→ **What you have to do**:
For this exercise, return all the data word for word, with images left out.

→ **Collected data**:
Start of Block
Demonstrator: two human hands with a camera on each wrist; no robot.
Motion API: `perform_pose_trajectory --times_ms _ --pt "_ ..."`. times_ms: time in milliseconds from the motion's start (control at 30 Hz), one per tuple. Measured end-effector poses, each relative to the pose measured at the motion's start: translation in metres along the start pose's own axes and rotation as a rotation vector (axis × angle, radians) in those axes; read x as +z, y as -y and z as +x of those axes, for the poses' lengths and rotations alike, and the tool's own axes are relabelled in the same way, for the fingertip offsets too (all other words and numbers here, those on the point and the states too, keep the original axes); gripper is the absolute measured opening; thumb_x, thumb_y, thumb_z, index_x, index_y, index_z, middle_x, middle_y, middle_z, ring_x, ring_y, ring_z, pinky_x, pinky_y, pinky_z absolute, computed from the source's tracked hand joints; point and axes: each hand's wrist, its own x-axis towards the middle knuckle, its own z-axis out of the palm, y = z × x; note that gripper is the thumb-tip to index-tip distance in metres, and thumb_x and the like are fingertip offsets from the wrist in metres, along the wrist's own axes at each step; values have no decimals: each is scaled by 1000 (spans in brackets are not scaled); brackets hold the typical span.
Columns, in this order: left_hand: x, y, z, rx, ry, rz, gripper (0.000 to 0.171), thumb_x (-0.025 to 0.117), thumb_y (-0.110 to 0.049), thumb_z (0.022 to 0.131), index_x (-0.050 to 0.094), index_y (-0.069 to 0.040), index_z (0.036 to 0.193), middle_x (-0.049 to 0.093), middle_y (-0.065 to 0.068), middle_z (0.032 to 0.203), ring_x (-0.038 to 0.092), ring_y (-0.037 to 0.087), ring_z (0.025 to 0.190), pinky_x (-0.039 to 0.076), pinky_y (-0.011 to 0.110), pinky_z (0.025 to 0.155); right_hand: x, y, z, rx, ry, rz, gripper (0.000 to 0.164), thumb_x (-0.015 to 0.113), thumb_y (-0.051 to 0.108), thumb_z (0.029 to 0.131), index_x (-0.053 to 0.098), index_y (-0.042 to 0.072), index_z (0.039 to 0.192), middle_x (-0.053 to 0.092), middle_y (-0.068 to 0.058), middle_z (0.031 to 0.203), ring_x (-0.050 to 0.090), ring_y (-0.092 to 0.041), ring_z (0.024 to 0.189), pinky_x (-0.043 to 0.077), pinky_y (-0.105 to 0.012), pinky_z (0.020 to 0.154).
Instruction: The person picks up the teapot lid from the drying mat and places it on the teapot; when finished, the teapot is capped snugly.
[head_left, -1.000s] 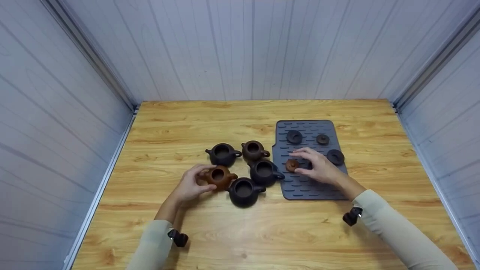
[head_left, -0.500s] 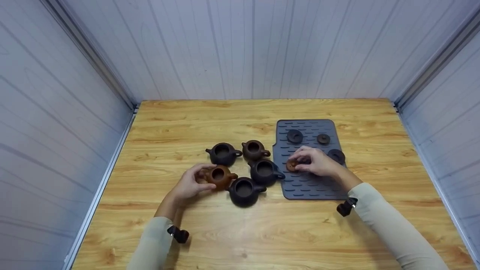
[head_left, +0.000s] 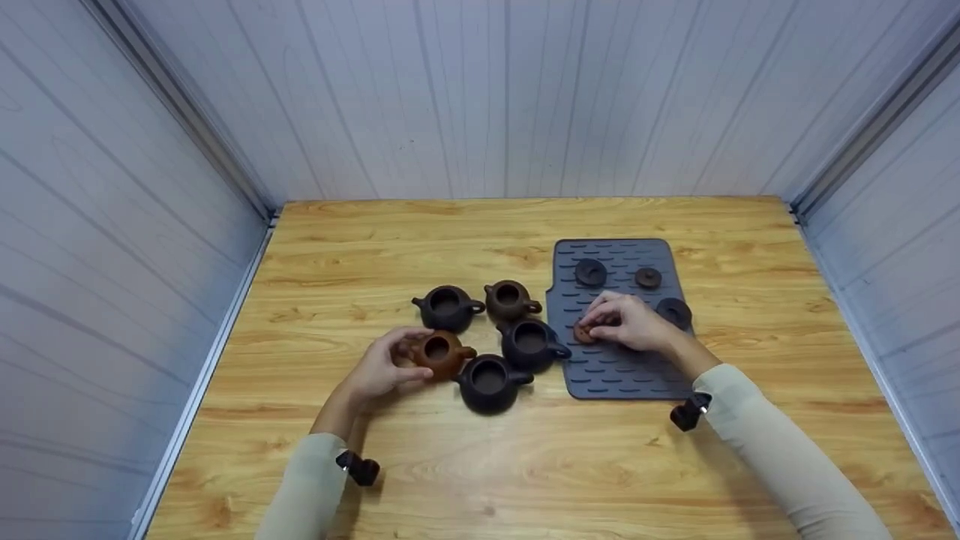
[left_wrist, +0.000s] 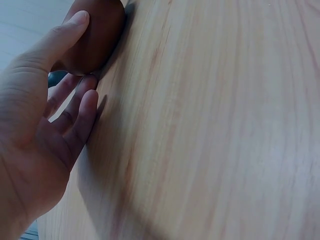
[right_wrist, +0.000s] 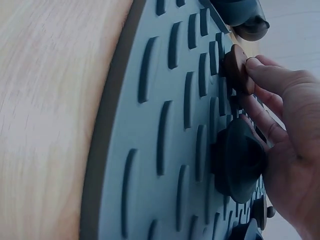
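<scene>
My left hand (head_left: 381, 366) holds a reddish-brown teapot (head_left: 448, 364) without its lid, at the left of a cluster of pots. In the left wrist view the thumb lies on the side of that teapot (left_wrist: 102, 42), with the fingers around it. On a grey ridged mat, my right hand (head_left: 630, 324) pinches the knob of a reddish-brown teapot lid (head_left: 582, 334) between thumb and fingertips. The right wrist view has this lid (right_wrist: 235, 67) close over the mat's ridges. A dark lid (right_wrist: 237, 160) sits under the right palm, hidden in the head view.
Several dark lidless teapots (head_left: 487, 397) stand close together in the middle of the wooden table (head_left: 525, 472). The grey mat (head_left: 600, 386) lies right of them. More lids, among them a dark one (head_left: 591, 273) and a small brown one (head_left: 648, 278), rest on it. Pale panels (head_left: 480, 97) enclose the table.
My right hand has moved slightly left and down onto the reddish-brown lid, its fingers closing from a wide spread to a pinch on the knob. The left hand stays on the teapot.
</scene>
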Motion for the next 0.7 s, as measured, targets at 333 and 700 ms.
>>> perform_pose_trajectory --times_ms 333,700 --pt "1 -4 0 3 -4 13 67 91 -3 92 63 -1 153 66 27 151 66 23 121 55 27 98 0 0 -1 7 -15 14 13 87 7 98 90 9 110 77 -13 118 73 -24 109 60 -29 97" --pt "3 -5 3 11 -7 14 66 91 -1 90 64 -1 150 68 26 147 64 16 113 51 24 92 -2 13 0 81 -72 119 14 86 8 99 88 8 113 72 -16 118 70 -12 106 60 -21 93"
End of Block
→ **Problem solution**:
Demonstrator: two human hands with a camera on each wrist; no robot.
Motion API: `perform_pose_trajectory --times_ms _ --pt "_ ..."`. times_ms: time in milliseconds from the motion's start (control at 30 Hz), one per tuple. Measured end-effector poses, each relative to the pose measured at the motion's start: translation in metres along the start pose's own axes and rotation as a rotation vector (axis × angle, radians) in those axes; read x as +z, y as -y and z as +x of those axes, for the poses' lengths and rotations alike, and the tool's own axes are relabelled in the same way, for the fingertip offsets too (all other words and numbers here, those on the point and the states too, keep the original axes); gripper is the absolute measured opening; thumb_x, thumb_y, thumb_z, index_x, index_y, index_z, middle_x, middle_y, middle_z, ring_x, ring_y, ring_z, pinky_x, pinky_y, pinky_z absolute, computed from the source's tracked hand joints; point and axes: each hand's wrist, its own x-axis towards the middle knuckle, its own z-axis out of the palm, y = z × x; note that gripper is the thumb-tip to index-tip distance in metres, and thumb_x and the like are fingertip offsets from the wrist in metres, along the wrist's own axes at each step; values have no decimals: each is scaled by 1000 (spans in brackets are not scaled); brackets hold the typical span.
Columns, in this order: left_hand: x, y, z, rx, ry, rz, gripper (0.000 to 0.171), thumb_x (-0.025 to 0.117), thumb_y (-0.110 to 0.049), thumb_z (0.022 to 0.131), index_x (-0.050 to 0.094), index_y (-0.069 to 0.040), index_z (0.036 to 0.193), middle_x (-0.049 to 0.093), middle_y (-0.065 to 0.068), middle_z (0.032 to 0.203), ring_x (-0.038 to 0.092), ring_y (-0.037 to 0.087), ring_z (0.025 to 0.190), pinky_x (-0.039 to 0.076), pinky_y (-0.011 to 0.110), pinky_z (0.025 to 0.155); right_hand: x, y, z, rx, ry, rz, gripper (0.000 to 0.164), thumb_x (-0.015 to 0.113), thumb_y (-0.051 to 0.108), thumb_z (0.029 to 0.131), index_x (-0.053 to 0.098), index_y (-0.042 to 0.072), index_z (0.039 to 0.192), middle_x (-0.053 to 0.092), middle_y (-0.068 to 0.058), middle_z (0.031 to 0.203), ring_x (-0.050 to 0.090), ring_y (-0.092 to 0.041), ring_z (0.024 to 0.189), pinky_x (-0.043 to 0.077), pinky_y (-0.105 to 0.012), pinky_z (0.020 to 0.154).
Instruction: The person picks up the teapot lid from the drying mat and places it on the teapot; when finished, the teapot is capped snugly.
[head_left, -1.000s] 
[head_left, -0.500s] 
[head_left, +0.000s] 
[left_wrist, +0.000s] 
[right_wrist, +0.000s] 
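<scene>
My left hand (head_left: 381, 366) holds a reddish-brown teapot (head_left: 448, 364) without its lid, at the left of a cluster of pots. In the left wrist view the thumb lies on the side of that teapot (left_wrist: 102, 42), with the fingers around it. On a grey ridged mat, my right hand (head_left: 630, 324) pinches the knob of a reddish-brown teapot lid (head_left: 582, 334) between thumb and fingertips. The right wrist view has this lid (right_wrist: 235, 67) close over the mat's ridges. A dark lid (right_wrist: 237, 160) sits under the right palm, hidden in the head view.
Several dark lidless teapots (head_left: 487, 397) stand close together in the middle of the wooden table (head_left: 525, 472). The grey mat (head_left: 600, 386) lies right of them. More lids, among them a dark one (head_left: 591, 273) and a small brown one (head_left: 648, 278), rest on it. Pale panels (head_left: 480, 97) enclose the table.
My right hand has moved slightly left and down onto the reddish-brown lid, its fingers closing from a wide spread to a pinch on the knob. The left hand stays on the teapot.
</scene>
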Motion for the next 0.7 s, as measured, targets at 333 and 700 ms.
>>> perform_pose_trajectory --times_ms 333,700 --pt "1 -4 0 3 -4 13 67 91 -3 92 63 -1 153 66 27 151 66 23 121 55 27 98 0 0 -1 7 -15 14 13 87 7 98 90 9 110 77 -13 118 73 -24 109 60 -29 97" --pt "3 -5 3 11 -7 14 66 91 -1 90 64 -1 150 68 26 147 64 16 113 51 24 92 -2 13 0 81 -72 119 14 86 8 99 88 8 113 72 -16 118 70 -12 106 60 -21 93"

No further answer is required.